Wegen gesättigter Märkte, Raubkopierer und Tauschbörsen im Internet sank der Umsatz der Branche 2004 um ein Prozent auf 32,1 Mrd. Dollar [rund 24,5 Mrd. Euro]. Dies berichtet die Marktforschungsgruppe Informa.
Im laufenden Jahr wird dieser Rückgang allerdings durch ein Umsatzplus von einem Prozent im Online-Geschäft wieder kompensiert.
Umsätze wie in der Blütezeit
In den kommenden sechs Jahren werde die Musikindustrie sogar
wieder an die zwischen 1997 und 2000 erreichten Umsätze von 39 Mrd.
Dollar herankommen, so die Informa-Prognose.

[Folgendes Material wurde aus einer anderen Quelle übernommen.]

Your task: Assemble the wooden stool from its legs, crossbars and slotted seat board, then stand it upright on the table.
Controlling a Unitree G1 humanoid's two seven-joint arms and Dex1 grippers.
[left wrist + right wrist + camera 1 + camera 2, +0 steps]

Halbjahr 2004: Musikindustrie mit besseren ZahlenSexy Downloads
Bisher warf das Musikgeschäft im Internet noch keine großen Gewinne ab, es machte im vergangenen Jahr 0,9 Prozent des Gesamtumsatzes der Branche aus. Es habe aber das Bild der Branche aufgewertet, sagte Informa-Analyst Simon Dyson. "Das hat die Musikindustrie wieder sexy gemacht."
Bis 2010 werde der Anteil des Internetgeschäfts am Gesamtumsatz der Branche auf 8,8 Prozent steigen, erwartet Informa.
Zudem werde das harte Durchgreifen gegen Musikpiraterie und die wachsende Beliebtheit von Musikvideos einen positiven Effekt auf die Geschäftsentwicklung haben.
Bereits 2004 stieg der Umsatz mit Musik-DVDs um geschätzte 26,3 Prozent auf 2,7 Mrd. Dollar. Für 2005 wird erneut mit einem Anstieg um 17,6 Prozent gerechnet.